Reproduce the data below exactly as written. Pictures do not belong in the copy.

Start of Exercise data

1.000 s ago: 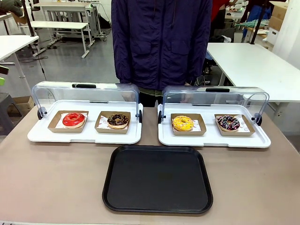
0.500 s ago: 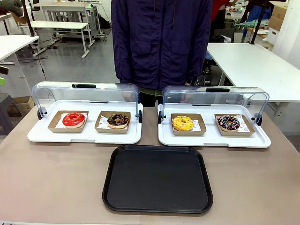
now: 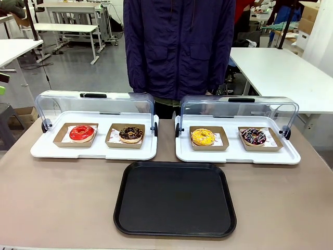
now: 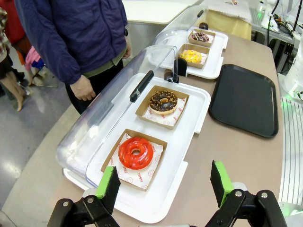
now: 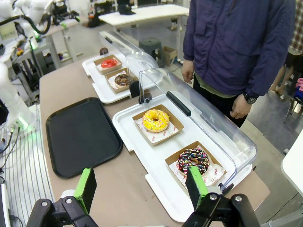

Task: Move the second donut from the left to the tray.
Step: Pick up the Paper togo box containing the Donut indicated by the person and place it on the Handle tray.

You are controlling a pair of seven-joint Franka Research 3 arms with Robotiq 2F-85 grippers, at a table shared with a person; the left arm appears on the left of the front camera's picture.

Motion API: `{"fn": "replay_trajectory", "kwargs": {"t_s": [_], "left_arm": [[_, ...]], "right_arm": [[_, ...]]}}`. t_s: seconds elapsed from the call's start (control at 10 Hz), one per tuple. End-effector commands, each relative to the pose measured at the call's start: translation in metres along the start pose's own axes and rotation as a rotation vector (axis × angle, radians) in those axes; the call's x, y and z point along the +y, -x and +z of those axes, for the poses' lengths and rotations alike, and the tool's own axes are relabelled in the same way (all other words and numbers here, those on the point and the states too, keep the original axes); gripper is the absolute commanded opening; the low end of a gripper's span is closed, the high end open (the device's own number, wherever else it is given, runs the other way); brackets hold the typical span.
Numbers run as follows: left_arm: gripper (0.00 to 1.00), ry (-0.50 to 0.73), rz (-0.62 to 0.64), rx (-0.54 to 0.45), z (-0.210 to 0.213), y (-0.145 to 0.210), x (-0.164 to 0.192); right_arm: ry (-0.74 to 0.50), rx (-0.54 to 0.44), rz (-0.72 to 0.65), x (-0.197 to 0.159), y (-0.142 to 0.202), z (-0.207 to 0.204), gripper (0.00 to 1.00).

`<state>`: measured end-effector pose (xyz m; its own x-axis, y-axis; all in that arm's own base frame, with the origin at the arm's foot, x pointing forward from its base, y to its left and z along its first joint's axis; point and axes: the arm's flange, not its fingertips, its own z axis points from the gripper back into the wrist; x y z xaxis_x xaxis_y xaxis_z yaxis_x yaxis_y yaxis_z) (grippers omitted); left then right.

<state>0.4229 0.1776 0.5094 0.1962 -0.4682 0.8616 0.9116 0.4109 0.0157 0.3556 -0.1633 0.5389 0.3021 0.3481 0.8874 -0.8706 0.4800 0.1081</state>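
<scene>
- You will find the left gripper [image 4: 165, 188] released: its green pads stand wide apart with nothing between them, above the outer end of the left display tray [image 4: 191, 137].
- The right gripper [image 5: 141, 187] is likewise spread and empty, above the outer end of the right display tray [image 5: 156, 187].
- Locate the second donut from the left [image 3: 130, 134] in its brown cardboard holder on the left display tray, just right of the red-glazed donut [image 3: 81, 132].
- The tray [image 3: 175, 200] lies bare, just in front of both display trays.
- The person [image 3: 179, 47] stands at the far side.
</scene>
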Motion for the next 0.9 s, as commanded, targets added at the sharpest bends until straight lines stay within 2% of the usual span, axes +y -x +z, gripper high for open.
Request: {"fn": "replay_trajectory", "kwargs": {"t_s": [0.0, 0.8], "left_arm": [[1.0, 0.008, -0.008, -0.006, 0.0005, -0.0019, -0.0007], [1.0, 0.008, -0.008, -0.006, 0.0005, -0.0019, -0.0007]], "right_arm": [[0.0, -0.024, 0.022, -0.0019, -0.0012, -0.0021, 1.0], [0.0, -0.024, 0.022, -0.0019, -0.0012, -0.0021, 1.0]]}}
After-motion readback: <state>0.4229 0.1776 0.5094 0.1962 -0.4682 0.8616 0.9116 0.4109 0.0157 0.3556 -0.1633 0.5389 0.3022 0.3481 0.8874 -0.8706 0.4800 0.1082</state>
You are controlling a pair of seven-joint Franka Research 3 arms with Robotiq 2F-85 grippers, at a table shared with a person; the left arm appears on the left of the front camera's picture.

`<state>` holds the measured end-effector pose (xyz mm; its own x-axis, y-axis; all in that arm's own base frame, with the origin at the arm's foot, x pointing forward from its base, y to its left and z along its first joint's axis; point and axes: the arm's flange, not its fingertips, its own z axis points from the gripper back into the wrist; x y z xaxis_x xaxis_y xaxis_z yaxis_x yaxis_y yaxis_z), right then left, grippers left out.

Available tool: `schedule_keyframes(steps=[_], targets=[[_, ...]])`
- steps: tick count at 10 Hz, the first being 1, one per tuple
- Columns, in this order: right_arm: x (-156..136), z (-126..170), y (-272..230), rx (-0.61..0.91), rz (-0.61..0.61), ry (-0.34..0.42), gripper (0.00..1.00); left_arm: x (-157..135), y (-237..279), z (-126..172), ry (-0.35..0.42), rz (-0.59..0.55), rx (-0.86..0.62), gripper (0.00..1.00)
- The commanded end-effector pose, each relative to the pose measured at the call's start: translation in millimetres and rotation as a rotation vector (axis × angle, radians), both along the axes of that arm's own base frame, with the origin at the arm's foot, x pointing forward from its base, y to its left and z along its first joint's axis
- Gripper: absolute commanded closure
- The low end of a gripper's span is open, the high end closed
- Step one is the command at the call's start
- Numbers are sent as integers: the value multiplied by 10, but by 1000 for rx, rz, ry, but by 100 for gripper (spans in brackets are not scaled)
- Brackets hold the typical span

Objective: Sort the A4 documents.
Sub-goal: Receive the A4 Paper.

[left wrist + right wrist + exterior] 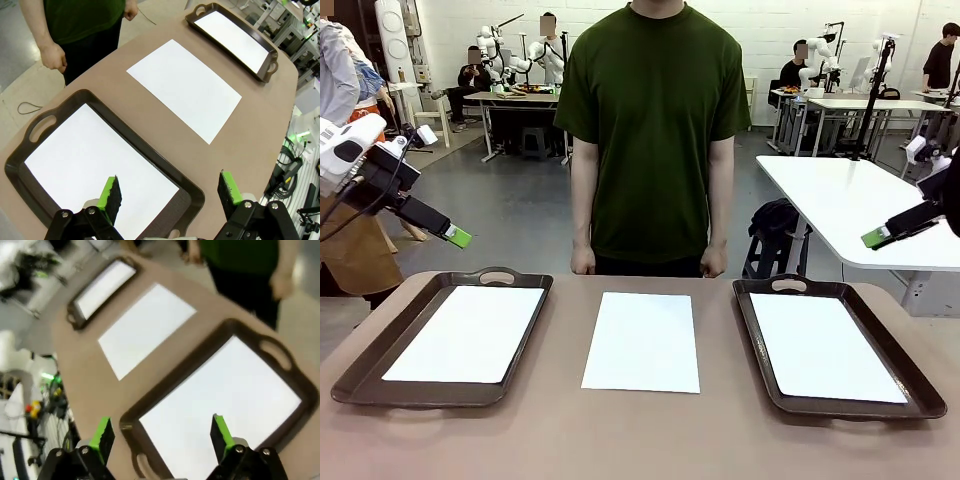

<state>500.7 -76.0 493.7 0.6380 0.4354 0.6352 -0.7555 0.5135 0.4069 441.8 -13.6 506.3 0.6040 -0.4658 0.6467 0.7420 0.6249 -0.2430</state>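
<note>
My left gripper (170, 197) hangs above the table with its jaws spread wide and nothing between them; from its wrist I look down on the left tray (30, 131), which holds one white sheet (95, 170) lying flat inside the rim. My right gripper (162, 435) is likewise wide apart and empty, raised over the right tray (280, 352), where another sheet (220, 405) lies flat. In the front view my left gripper (455, 236) sits at about 9 o'clock from the table's middle, and my right one (873, 238) at about 3 o'clock, both clear of the table (640, 430). A third sheet (643, 342) lies bare on the tabletop between the trays, touching neither. A person (652, 130) in a green shirt stands at 12 o'clock, hands (583, 262) hanging by the far edge.
</note>
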Motion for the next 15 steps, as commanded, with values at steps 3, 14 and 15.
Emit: schedule_keyframes(steps=[3, 14, 15], targets=[[-99, 257, 185, 33, 215, -128, 0, -8, 4, -6, -13, -9, 13, 0], [-124, 313, 219, 28, 213, -116, 0, -8, 4, -6, -13, -9, 13, 0], [-124, 313, 219, 28, 213, -116, 0, -8, 4, -6, -13, -9, 13, 0]])
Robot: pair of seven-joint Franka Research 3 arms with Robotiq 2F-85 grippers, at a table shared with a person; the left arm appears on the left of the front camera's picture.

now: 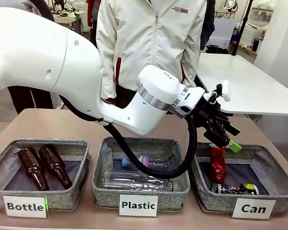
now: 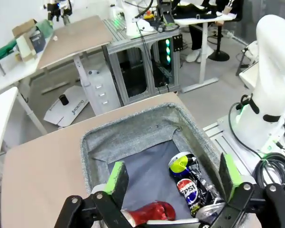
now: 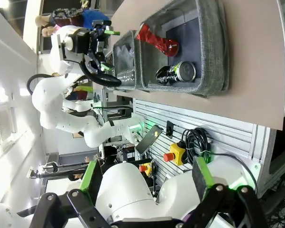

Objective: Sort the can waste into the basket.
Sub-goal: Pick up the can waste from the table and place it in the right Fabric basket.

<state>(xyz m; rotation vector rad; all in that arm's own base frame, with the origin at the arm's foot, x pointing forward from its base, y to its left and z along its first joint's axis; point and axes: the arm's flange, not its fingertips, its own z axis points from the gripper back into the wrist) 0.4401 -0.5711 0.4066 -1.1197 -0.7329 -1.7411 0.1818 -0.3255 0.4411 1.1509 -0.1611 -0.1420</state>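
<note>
The left pincer [image 2: 170, 180] stands open above the basket [image 2: 133, 130], the red can [image 2: 149, 213] drops inside beside the dark can [image 2: 187, 183]; next I would only lift the arm away.

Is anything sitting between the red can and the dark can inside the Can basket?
No. In the left wrist view, only bare dark lining separates the red can from the dark can in the Can basket.
</note>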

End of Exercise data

▶ [Your response]
1.000 s ago: 
0.500 s ago: 
now: 
now: 
now: 

Task: Move the second donut from the left to the tray.
Step: Pick up the Paper togo box containing the Donut indicated by the person and place it on the Handle tray.

You are controlling a pair of seven-joint Franka Research 3 arms with Robotiq 2F-85 grippers, at a table shared with a person; the left arm appears on the left of the front camera's picture.

Motion API: `{"fn": "replay_trajectory", "kwargs": {"t_s": [_], "left_arm": [[_, ...]], "right_arm": [[_, ...]]}}`. t_s: seconds elapsed from the call's start (control at 10 Hz), one per tuple. End-effector commands, each relative to the pose measured at the call's start: translation in metres along the start pose's own axes and rotation as a rotation vector (axis × angle, radians) in those axes; the call's x, y and z point along the +y, -x and +z of those axes, for the poses' lengths and rotations alike, and the tool's own axes are relabelled in the same way (all other words and numbers here, those on the point and the states too, keep the original axes); gripper is the absolute commanded opening; the low end of a gripper's span is closed, the high end open (the device's own number, wherever else it is given, runs the other way); brackets hold the typical span.
Numbers run as follows: left_arm: gripper (0.00 to 1.00), ry (-0.50 to 0.73), rz (-0.62 to 0.64), rx (-0.54 to 0.45), z (-0.210 to 0.213), y (-0.145 to 0.210), x (-0.164 to 0.192); right_arm: ry (-0.74 to 0.50), rx (-0.54 to 0.44), rz (-0.72 to 0.65), x (-0.197 to 0.159), y (-0.142 to 0.202), z (-0.207 to 0.204), gripper (0.00 to 1.00).

`<state>`: measured end-effector pose (xyz m; its own x-axis, y-axis; all in that arm's own base frame, with the origin at the arm's foot, x pointing forward from its base, y to its left and z along its first joint's axis; point and axes: the arm's flange, not its fingertips, its own z axis points from the gripper back into the wrist; x y z xaxis_x xaxis_y xaxis_z yaxis_x yaxis_y yaxis_z) (grippers omitted); left then right.

<state>0.4229 0.1776 0.5094 0.1962 -0.4682 0.8616 0.9116 0.4109 0.0157 0.3556 -0.1633 0.5389 0.3021 0.3481 0.8874 -0.8706 0.4800 0.1081</state>
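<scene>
- You will find the left gripper [image 4: 165, 188] released: its green pads stand wide apart with nothing between them, above the outer end of the left display tray [image 4: 191, 137].
- The right gripper [image 5: 141, 187] is likewise spread and empty, above the outer end of the right display tray [image 5: 156, 187].
- Locate the second donut from the left [image 3: 130, 134] in its brown cardboard holder on the left display tray, just right of the red-glazed donut [image 3: 81, 132].
- The tray [image 3: 175, 200] lies bare, just in front of both display trays.
- The person [image 3: 179, 47] stands at the far side.
</scene>
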Motion for the next 0.9 s, as commanded, targets added at the sharpest bends until straight lines stay within 2% of the usual span, axes +y -x +z, gripper high for open.
Request: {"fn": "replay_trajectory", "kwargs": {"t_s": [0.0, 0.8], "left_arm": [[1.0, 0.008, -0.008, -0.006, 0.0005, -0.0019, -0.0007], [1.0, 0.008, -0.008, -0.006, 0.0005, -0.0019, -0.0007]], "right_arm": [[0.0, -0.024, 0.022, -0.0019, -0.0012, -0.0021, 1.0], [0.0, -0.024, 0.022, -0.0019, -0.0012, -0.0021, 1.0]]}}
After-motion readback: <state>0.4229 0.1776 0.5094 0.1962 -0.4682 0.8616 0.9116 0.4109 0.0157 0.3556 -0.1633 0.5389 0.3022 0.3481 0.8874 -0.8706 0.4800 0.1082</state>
You are controlling a pair of seven-joint Franka Research 3 arms with Robotiq 2F-85 grippers, at a table shared with a person; the left arm appears on the left of the front camera's picture.

`<state>` holds the measured end-effector pose (xyz mm; its own x-axis, y-axis; all in that arm's own base frame, with the origin at the arm's foot, x pointing forward from its base, y to its left and z along its first joint's axis; point and axes: the arm's flange, not its fingertips, its own z axis points from the gripper back into the wrist; x y z xaxis_x xaxis_y xaxis_z yaxis_x yaxis_y yaxis_z), right then left, grippers left out.

Available tool: `schedule_keyframes(steps=[_], targets=[[_, ...]])`
- steps: tick count at 10 Hz, the first being 1, one per tuple
- Columns, in this order: right_arm: x (-156..136), z (-126..170), y (-272..230), rx (-0.61..0.91), rz (-0.61..0.61), ry (-0.34..0.42), gripper (0.00..1.00); left_arm: x (-157..135), y (-237..279), z (-126..172), ry (-0.35..0.42), rz (-0.59..0.55), rx (-0.86..0.62), gripper (0.00..1.00)
- The commanded end-effector pose, each relative to the pose measured at the call's start: translation in millimetres and rotation as a rotation vector (axis × angle, radians), both along the axes of that arm's own base frame, with the origin at the arm's foot, x pointing forward from its base, y to its left and z along its first joint's axis
- Gripper: absolute commanded closure
- The low end of a gripper's span is open, the high end closed
- Step one is the command at the call's start
- Numbers are sent as integers: the value multiplied by 10, but by 1000 for rx, rz, ry, but by 100 for gripper (spans in brackets are not scaled)
- Brackets hold the typical span

Objective: Sort the A4 documents.
Sub-goal: Receive the A4 Paper.

[left wrist + right wrist + exterior] 

<state>500.7 -76.0 493.7 0.6380 0.4354 0.6352 -0.7555 0.5135 0.4069 441.8 -13.6 506.3 0.6040 -0.4658 0.6467 0.7420 0.6249 -0.2430</state>
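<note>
My left gripper (170, 197) hangs above the table with its jaws spread wide and nothing between them; from its wrist I look down on the left tray (30, 131), which holds one white sheet (95, 170) lying flat inside the rim. My right gripper (162, 435) is likewise wide apart and empty, raised over the right tray (280, 352), where another sheet (220, 405) lies flat. In the front view my left gripper (455, 236) sits at about 9 o'clock from the table's middle, and my right one (873, 238) at about 3 o'clock, both clear of the table (640, 430). A third sheet (643, 342) lies bare on the tabletop between the trays, touching neither. A person (652, 130) in a green shirt stands at 12 o'clock, hands (583, 262) hanging by the far edge.
</note>
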Motion for the next 15 steps, as commanded, with values at steps 3, 14 and 15.
Emit: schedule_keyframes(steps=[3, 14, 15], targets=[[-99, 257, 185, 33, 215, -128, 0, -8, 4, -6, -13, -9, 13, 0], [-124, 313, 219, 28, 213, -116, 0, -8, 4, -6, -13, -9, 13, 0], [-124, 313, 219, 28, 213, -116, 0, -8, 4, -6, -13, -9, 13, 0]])
Robot: pair of seven-joint Franka Research 3 arms with Robotiq 2F-85 grippers, at a table shared with a person; the left arm appears on the left of the front camera's picture.

now: 
now: 
now: 

Objective: Sort the can waste into the basket.
Sub-goal: Pick up the can waste from the table and place it in the right Fabric basket.

<state>(xyz m; rotation vector rad; all in that arm's own base frame, with the origin at the arm's foot, x pointing forward from its base, y to its left and z along its first joint's axis; point and axes: the arm's flange, not its fingertips, its own z axis points from the gripper back into the wrist) 0.4401 -0.5711 0.4066 -1.1197 -0.7329 -1.7411 0.1818 -0.3255 0.4411 1.1509 -0.1611 -0.1420</state>
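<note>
The left pincer [image 2: 170, 180] stands open above the basket [image 2: 133, 130], the red can [image 2: 149, 213] drops inside beside the dark can [image 2: 187, 183]; next I would only lift the arm away.

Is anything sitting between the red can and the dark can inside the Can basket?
No. In the left wrist view, only bare dark lining separates the red can from the dark can in the Can basket.
</note>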

Work on this exercise has been finished.